1.story 2.aware 3.times, society

urdu poetic tradition is the poet/lover loves and suffers in silence.  Any exposure of the story would malign her name.  He swears that he has not told anyone about her story (about his love for her) and wonders how everyone became aware of it.  The implication is that his distraught state revealed the secret.

dua bahaar ki maaNgi to itne phool khile
kahiN jagah na rahi mere aashiyaane1 ko

1.nest, home

The poet/lover is so unfortunate that even when he has he good fortune that his prayer is answered, it is answered with such intensity that he loses out.  He prayed for spring and there were so many blooms that there was no room left for him (metaphorically, a bird) to build a nest.

meri lahad1 pe pataNgauN2 ka Khoon hota hai
huzoor3 shama’ na laaya kareN jalaane ko

1.grave 2.moths 3.apellation of honor/respect perhaps with a tinge of sarcasm

There is a well accepted tradition in urdu poetry where the poet/lover writes about his own death as if he is standing apart and observing everthing.  The beloved visits his grave and lights a candle resulting in the death of moths.  Again, traditionally the candle is the beloved and moths are lovers who perish in their steadfast love.  Does this remind the poet/lover of his own death as he asks the beloved not to do it?
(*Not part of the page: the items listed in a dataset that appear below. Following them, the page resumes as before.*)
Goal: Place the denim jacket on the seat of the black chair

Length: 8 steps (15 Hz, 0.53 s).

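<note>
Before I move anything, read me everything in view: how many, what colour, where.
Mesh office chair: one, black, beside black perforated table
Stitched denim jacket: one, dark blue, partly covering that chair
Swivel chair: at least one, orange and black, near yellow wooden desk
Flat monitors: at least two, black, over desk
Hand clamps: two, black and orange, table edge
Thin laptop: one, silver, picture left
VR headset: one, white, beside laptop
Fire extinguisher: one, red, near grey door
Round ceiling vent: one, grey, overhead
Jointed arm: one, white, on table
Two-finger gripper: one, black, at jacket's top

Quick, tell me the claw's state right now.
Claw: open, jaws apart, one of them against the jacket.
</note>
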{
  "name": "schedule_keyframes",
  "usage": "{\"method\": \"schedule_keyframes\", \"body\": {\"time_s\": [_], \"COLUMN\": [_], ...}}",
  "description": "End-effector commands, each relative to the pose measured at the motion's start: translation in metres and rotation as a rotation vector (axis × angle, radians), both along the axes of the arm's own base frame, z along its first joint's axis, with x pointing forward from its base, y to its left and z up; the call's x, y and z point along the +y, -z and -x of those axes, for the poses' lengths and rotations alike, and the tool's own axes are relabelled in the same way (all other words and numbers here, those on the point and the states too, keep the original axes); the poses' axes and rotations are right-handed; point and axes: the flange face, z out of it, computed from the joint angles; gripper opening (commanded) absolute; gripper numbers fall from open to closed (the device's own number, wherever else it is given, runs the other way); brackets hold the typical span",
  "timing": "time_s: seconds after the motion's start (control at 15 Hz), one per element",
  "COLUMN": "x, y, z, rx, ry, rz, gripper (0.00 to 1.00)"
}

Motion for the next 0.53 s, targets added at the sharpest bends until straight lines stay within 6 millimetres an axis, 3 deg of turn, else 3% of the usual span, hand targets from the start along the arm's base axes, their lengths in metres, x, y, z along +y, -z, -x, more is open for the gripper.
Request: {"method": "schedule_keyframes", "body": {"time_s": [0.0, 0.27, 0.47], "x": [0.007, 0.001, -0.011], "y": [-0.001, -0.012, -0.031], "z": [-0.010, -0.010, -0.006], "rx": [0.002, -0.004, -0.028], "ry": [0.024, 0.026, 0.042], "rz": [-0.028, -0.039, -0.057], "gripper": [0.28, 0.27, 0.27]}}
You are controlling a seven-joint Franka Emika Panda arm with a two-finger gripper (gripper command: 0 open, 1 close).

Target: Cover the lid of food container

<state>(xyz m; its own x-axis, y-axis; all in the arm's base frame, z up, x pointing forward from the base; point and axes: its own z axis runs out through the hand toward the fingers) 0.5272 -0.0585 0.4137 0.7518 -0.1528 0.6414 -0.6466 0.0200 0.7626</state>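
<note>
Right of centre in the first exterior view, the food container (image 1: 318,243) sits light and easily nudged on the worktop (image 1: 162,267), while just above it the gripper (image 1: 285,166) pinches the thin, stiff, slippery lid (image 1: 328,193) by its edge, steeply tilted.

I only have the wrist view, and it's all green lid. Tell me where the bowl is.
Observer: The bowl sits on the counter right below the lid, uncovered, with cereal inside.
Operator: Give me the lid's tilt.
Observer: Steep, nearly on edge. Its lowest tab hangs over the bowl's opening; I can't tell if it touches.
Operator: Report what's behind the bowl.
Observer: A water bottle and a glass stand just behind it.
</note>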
suna hai Ghair1 ki mahfil meN tum na jaaoge
kaho to aaj sajaa luN Gharib-Khaane2 ko

1.other, rival 2.humble abode, a polite way to refer to one’s own house

The poet/lover has heard that she is no longer going to visit the rival.  He is hopeful that she will turn her attention to him and is waiting for an indication/word.  As soon as you say it, I will clean up my humble abode to receive you.

daba ke qabr meN sub chal diye dua na salaam
zara si der meN kya ho gaya zamaane ko

Again the poet/lover is describing his own funeral.  His friends/rivals unceremiously dump him in the grave, cover it up and leave.  In such a short time, how much have they changed … they forgot him so soon after he died.  He will not be remembered/mourned after his death.

ab aage is meN tumhaara bhi naam aayega
jo hukm ho to yahiN chhoR duN fasaane ko

The poet/lover has related his story so far.  Beyond this stage her name is bound to come up.  He forewarns the beloved.  If you so order, I will stop now.

qamar1 zara bhi nahiN tum ko Khauf2-e rusvaaii3
chale ho chaandni shab meN unheN bulaane ko

1.name and pen name of the poet, full moon 2.fear of 3.embarrassment

qamar jalalavi often uses his name to great effect in word play.  urdu poetic tradition is that the poet/lover asks the beloved for a secret tryst.  But when “qamar” does it, it is by definition on the night of a full moon.  She is bound to refuse because she will be seen and tryst will not be secret.  The poet/lover admonishes himself (again standing apart as an observer/critic) – are you not afraid of being embarrassed.  How can you ask her to meet you under the full moon when everyone can see her.